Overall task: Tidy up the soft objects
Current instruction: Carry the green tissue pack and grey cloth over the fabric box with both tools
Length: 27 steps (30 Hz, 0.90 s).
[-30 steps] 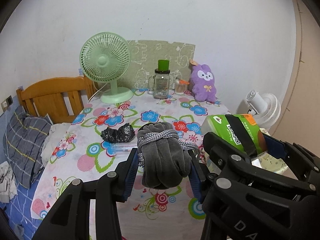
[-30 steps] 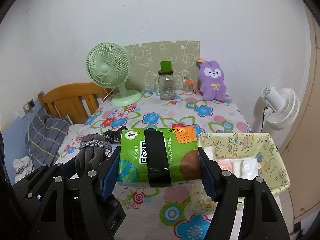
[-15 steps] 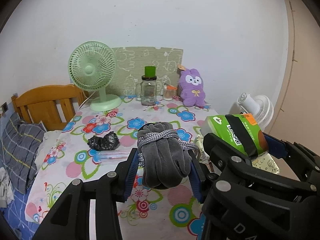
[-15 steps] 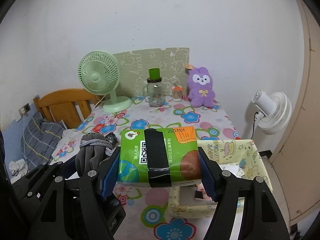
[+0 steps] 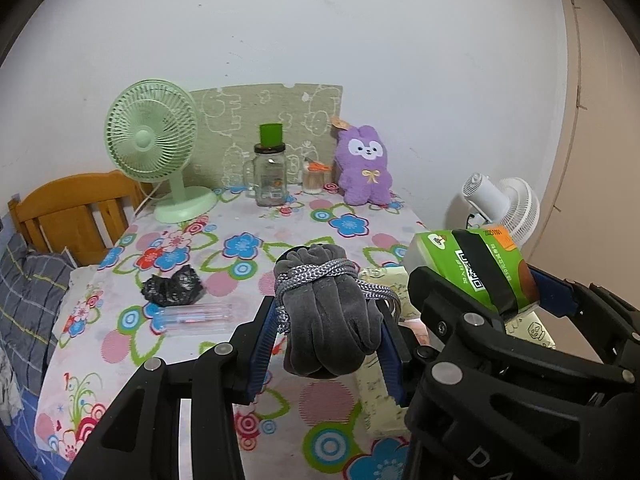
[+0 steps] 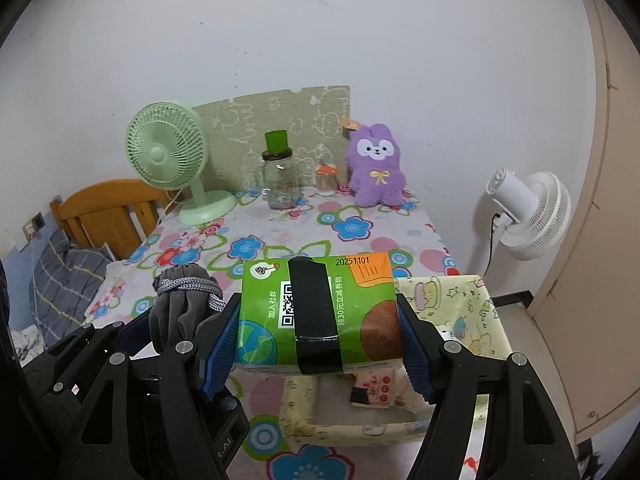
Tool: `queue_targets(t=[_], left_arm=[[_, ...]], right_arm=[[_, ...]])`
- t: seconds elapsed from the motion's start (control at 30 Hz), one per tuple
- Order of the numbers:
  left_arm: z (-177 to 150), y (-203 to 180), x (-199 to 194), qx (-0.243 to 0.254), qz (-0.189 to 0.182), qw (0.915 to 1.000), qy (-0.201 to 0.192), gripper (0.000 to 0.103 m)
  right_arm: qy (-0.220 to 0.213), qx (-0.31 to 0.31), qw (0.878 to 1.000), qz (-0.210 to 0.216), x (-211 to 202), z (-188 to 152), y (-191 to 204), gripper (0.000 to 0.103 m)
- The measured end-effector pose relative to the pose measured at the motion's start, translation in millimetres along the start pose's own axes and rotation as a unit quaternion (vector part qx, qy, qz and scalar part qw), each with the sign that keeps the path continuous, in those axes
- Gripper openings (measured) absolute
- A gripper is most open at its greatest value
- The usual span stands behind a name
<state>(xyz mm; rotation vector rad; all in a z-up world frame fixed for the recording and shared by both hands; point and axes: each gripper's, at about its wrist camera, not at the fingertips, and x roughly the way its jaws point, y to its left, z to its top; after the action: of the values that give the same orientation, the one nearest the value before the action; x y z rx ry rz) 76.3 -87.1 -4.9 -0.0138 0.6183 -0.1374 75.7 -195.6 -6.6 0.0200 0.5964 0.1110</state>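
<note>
My left gripper (image 5: 328, 332) is shut on a grey velvet pouch (image 5: 326, 316) tied with a grey cord, held above the floral table (image 5: 240, 240). My right gripper (image 6: 320, 320) is shut on a green tissue pack (image 6: 316, 312) with a black band, held above the near edge of a pale yellow fabric basket (image 6: 472, 304). The pack also shows in the left wrist view (image 5: 472, 268), and the pouch in the right wrist view (image 6: 180, 308). A purple plush bunny (image 5: 364, 172) sits at the back of the table.
On the table stand a green desk fan (image 5: 156, 148), a glass jar with a green lid (image 5: 270, 176) and a small jar (image 5: 313, 178). A black crumpled bag (image 5: 174, 290) and a clear pen case (image 5: 196, 316) lie left. A white fan (image 6: 528, 216) stands right, a wooden chair (image 5: 76, 208) left.
Both grippers have pulled back and risen with their loads. The table looks farther away and the basket now lies under the tissue pack.
</note>
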Motion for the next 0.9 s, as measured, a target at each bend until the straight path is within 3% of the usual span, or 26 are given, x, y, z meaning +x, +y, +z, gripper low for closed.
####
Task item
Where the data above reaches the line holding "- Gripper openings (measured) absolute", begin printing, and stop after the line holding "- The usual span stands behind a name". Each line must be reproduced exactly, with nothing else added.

Solution below
- Gripper openings (measured) absolute
- A gripper is most open at its greatest value
- The usual span stands behind a name

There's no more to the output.